When considering our data from the Southern blots, it is worth mentioning the existence of a good correlation between the proportion of CD45⁺/EGFP⁺ cells in total BM with respect to the estimated number of proviral copies per BM cell (Figure 5B). Although our results suggest that transgene inactivation occurs in a number of engrafted cells, the above-mentioned correlation shows that limitations in the transduction efficiency or in the overall number of copies per target cell (or both) predominantly accounts for the low proportion of human EGFP-expressing cells observed in some animals (ie, 3.6%-8.8% in mice 16B, 17B; Table 2).

Regarding the clonal makeup of transplanted hematopoiesis, observations indicating that the hematopoiesis of transplanted recipients is monoclonal or oligoclonal were originally made in the murine hematopoietic system using the same approach followed in this study.2,35 More recently, using an inverse polymerase chain reaction (PCR) technique, Nolta et al50 showed the presence of T-cell and myeloid clones containing identical proviral integration sites, confirming that human precursors capable of differentiating into both lineages in bnx mice had been transduced with the retroviral vector. Using the inverse PCR approach, these authors also showed that mice transplanted with human cells transduced on stromal or FN support had an oligoclonal repopulation pattern. In particular, 1 to 6 marked clones accounted for the transduced human hematopoiesis observed in the bnx mice.45 The high and stable engraftments of human transduced cells in our NOD/SCID mice allowed us to confirm, by using Southern blot, a predominant oligoclonal reconstitution pattern of human hematopoiesis in a xenogenic transplantation model. In particular, our data indicate that a reduced number of repopulating clones, generally 1 to 4, accounted for most of the transduced human hematopoiesis that is detectable in the NOD/SCID mice at a specific time point. However, other repopulating clones with a lesser degree of contribution to human hematopoiesis are also observed in our studies. For the moment, the potential succession between these poorly represented clones and the predominant repopulating clones remains to be established.

In conclusion, our observations reveal an efficient transduction of human repopulating precursors capable of generating stable engraftment of cells expressing the transgene in vivo. We believe that procedures similar to that used in our study will facilitate the development of curative strategies of hematopoietic stem cell gene therapy for genetic and acquired diseases.

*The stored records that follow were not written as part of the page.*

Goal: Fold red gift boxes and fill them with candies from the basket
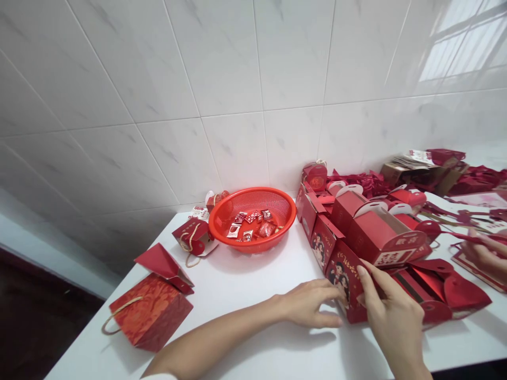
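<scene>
My right hand (392,309) pinches the upper edge of a red paper gift box (346,279) with a cartoon couple and gold lettering on its side. The box stands upright at the near end of a row. My left hand (312,303) reaches to its printed face, thumb apart from the fingers, fingertips against or just beside the panel; exact contact I cannot tell. Behind it is a similar printed box (322,243). Larger red boxes with handle tops (380,232) crowd to the right, and a flattened-looking red box (443,290) lies near my right hand.
A red plastic basket (291,211) with several wrapped sweets stands at the back. Red bags with rope handles (158,311) sit at left. A cardboard box (420,174) and red ribbons are at back right. Another person's hand (485,256) shows at the right edge.
</scene>
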Tool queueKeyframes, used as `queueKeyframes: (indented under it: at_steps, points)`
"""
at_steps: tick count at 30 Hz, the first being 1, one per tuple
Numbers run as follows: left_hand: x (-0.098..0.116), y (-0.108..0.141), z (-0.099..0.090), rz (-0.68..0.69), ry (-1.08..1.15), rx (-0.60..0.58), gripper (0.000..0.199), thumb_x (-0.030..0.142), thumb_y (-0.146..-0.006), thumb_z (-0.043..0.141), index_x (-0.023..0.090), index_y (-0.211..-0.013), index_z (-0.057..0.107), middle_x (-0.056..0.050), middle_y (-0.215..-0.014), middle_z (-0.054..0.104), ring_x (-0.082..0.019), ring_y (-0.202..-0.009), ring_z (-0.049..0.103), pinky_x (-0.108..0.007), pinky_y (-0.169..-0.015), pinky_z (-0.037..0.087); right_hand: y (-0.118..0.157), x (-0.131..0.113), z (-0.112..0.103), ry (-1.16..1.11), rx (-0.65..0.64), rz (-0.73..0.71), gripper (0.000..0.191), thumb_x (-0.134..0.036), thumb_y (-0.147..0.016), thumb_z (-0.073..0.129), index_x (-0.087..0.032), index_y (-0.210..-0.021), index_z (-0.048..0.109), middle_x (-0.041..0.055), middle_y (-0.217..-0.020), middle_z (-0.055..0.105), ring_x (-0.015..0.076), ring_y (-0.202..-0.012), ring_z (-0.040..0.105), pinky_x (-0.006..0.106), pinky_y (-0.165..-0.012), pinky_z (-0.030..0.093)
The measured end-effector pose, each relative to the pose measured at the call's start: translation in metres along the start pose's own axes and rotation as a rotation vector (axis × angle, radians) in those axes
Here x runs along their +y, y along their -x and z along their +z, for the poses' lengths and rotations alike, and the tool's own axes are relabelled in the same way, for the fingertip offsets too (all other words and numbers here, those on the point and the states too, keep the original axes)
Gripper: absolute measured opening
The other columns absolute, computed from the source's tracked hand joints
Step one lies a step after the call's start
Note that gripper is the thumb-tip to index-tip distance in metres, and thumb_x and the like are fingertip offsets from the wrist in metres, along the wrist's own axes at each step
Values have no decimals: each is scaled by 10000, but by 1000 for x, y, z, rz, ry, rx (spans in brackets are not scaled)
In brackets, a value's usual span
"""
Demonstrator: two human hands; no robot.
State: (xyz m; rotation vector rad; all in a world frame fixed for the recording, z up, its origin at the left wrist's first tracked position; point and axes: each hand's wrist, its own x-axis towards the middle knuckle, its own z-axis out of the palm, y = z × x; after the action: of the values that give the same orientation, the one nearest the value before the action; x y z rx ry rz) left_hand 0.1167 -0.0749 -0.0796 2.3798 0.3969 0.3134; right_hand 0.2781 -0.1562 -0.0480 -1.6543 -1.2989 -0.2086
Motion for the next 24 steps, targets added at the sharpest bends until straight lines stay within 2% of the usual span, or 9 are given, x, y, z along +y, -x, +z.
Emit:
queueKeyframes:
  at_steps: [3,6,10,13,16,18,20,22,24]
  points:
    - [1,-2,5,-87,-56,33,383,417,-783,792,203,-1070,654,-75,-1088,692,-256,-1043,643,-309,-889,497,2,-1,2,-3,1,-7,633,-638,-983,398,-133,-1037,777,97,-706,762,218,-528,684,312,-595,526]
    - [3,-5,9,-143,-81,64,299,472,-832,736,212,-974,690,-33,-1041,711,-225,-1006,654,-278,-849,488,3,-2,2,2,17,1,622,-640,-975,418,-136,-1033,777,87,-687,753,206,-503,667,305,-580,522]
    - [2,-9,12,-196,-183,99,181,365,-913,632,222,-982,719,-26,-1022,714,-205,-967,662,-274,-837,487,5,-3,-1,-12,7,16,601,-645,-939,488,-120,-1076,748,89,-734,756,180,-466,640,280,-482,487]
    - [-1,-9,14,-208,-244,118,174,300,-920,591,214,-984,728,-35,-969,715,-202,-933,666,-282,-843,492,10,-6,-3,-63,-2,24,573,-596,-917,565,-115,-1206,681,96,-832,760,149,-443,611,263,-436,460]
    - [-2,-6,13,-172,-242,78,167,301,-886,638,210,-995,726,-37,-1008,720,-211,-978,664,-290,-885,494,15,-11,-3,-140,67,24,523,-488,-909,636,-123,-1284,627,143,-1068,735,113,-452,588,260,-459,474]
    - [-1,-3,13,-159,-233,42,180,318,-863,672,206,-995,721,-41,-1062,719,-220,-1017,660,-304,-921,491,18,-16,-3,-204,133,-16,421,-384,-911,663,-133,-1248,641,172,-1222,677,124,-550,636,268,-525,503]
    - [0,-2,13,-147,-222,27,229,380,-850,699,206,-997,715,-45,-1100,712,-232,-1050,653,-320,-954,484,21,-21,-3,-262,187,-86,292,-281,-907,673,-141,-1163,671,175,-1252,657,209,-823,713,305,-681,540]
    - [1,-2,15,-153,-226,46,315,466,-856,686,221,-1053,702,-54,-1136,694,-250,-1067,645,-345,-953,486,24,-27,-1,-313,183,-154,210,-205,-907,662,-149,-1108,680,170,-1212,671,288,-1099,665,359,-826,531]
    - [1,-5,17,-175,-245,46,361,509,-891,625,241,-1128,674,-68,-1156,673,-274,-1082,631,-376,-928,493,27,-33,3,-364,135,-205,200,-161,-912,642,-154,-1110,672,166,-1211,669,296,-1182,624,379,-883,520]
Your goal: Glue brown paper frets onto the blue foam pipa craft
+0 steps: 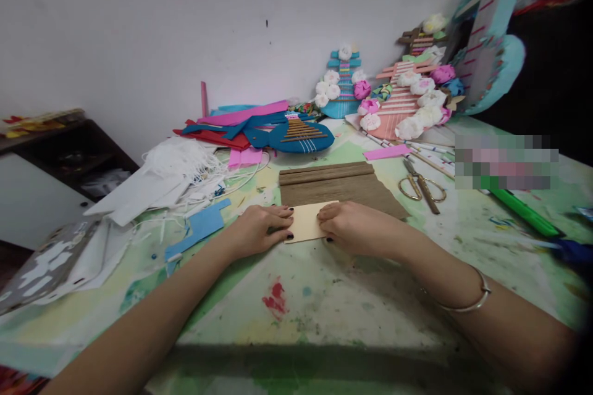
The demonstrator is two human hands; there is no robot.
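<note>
A small cream-coloured piece of card (306, 222) lies near the front of a sheet of brown crepe paper (324, 182) and covers part of its near edge. At the card's left edge, my left hand (257, 229) grips it between thumb and fingers. My right hand (359, 227) pinches its right side, with bent fingers on top and the thumb at the near edge. The brown paper has a folded ridge along its far side and a slanted right edge. A pair of gold-handled scissors (421, 186) rests to the right of it.
Behind the brown paper lies a blue lute-shaped craft (301, 137). Flower-trimmed lute shapes in blue (343, 99) and pink (398, 105) lean at the wall. White paper pieces (157, 179) and a blue offcut (204, 225) are at left, a green tool (523, 210) at right.
</note>
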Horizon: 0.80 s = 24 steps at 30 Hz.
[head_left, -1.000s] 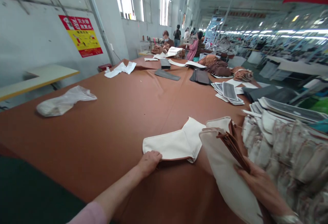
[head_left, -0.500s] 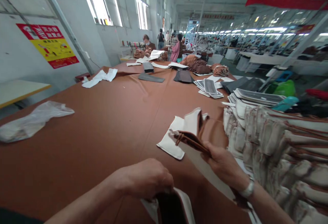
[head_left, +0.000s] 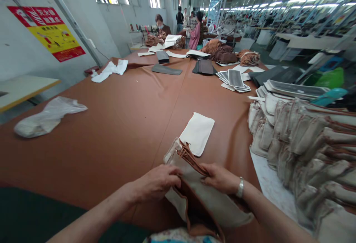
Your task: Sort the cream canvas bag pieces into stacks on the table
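Observation:
In front of me is a bag piece [head_left: 225,207], cream outside and brown within, its mouth gaping toward me. My left hand [head_left: 158,183] has its fingers closed on the piece's left edge. On the other side my right hand [head_left: 222,178], with a pale band at the wrist, grips the edge near a bunch of thin brown strips [head_left: 191,157]. My fingers partly hide the held edges. Just beyond lies a flat white panel [head_left: 198,133] with rounded corners, partly covered by the held piece.
Brown sheet material [head_left: 125,124] covers the table. Stacked cream pieces with brown edges [head_left: 294,131] line the right side. A clear plastic bag [head_left: 50,117] lies at left. Grey-faced panels [head_left: 236,78] and brown bundles [head_left: 219,50] sit farther back. People work beyond the table.
Both hands have come closer together. The right hand's bundle has been brought toward me and now meets the piece at my left hand. The white panel lies more uncovered; the view has tilted down.

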Each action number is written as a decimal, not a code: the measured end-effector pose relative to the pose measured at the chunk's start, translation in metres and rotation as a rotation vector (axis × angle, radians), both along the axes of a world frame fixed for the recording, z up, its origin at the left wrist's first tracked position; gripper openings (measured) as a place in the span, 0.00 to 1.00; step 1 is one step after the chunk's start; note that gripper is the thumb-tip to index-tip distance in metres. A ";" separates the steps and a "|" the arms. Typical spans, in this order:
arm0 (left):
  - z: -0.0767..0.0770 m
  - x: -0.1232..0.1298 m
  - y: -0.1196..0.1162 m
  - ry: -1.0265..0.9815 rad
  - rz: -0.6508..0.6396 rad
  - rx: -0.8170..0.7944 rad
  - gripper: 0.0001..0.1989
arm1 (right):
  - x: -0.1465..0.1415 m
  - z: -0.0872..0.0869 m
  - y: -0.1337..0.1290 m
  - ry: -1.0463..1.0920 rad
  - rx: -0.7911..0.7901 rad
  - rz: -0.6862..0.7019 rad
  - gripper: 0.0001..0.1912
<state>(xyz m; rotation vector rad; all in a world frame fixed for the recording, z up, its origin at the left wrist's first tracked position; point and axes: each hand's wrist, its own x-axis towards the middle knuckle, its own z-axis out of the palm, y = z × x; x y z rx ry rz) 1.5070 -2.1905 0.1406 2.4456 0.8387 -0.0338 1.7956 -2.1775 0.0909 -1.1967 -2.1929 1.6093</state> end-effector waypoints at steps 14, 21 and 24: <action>0.017 0.006 0.014 -0.311 0.045 -0.096 0.09 | 0.001 0.018 0.050 -0.143 0.180 0.085 0.19; 0.011 0.005 0.026 -0.290 0.188 -0.016 0.09 | -0.003 0.019 0.039 -0.062 -0.020 0.171 0.16; -0.007 0.004 0.016 -0.200 0.206 -0.031 0.08 | 0.000 0.008 0.021 0.019 -0.305 0.185 0.23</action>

The authors wish to thank the Barcelona Cord Blood Bank for providing the cord blood samples and Gemma Capmany and Mercé Serravinyals for providing selected cord blood CD34⁺ cells. Also the authors wish to acknowledge the excellent technical assistance of S. Garcı́a and M.E. López for assistance in genetic analyses, I. Ormán in flow cytometry, and J. Martı́nez for carefully maintenance of the NOD/SCID mice. We are grateful to Ihor Lemischka and Anna Bigas for helpful discussions and critical reading of the manuscript.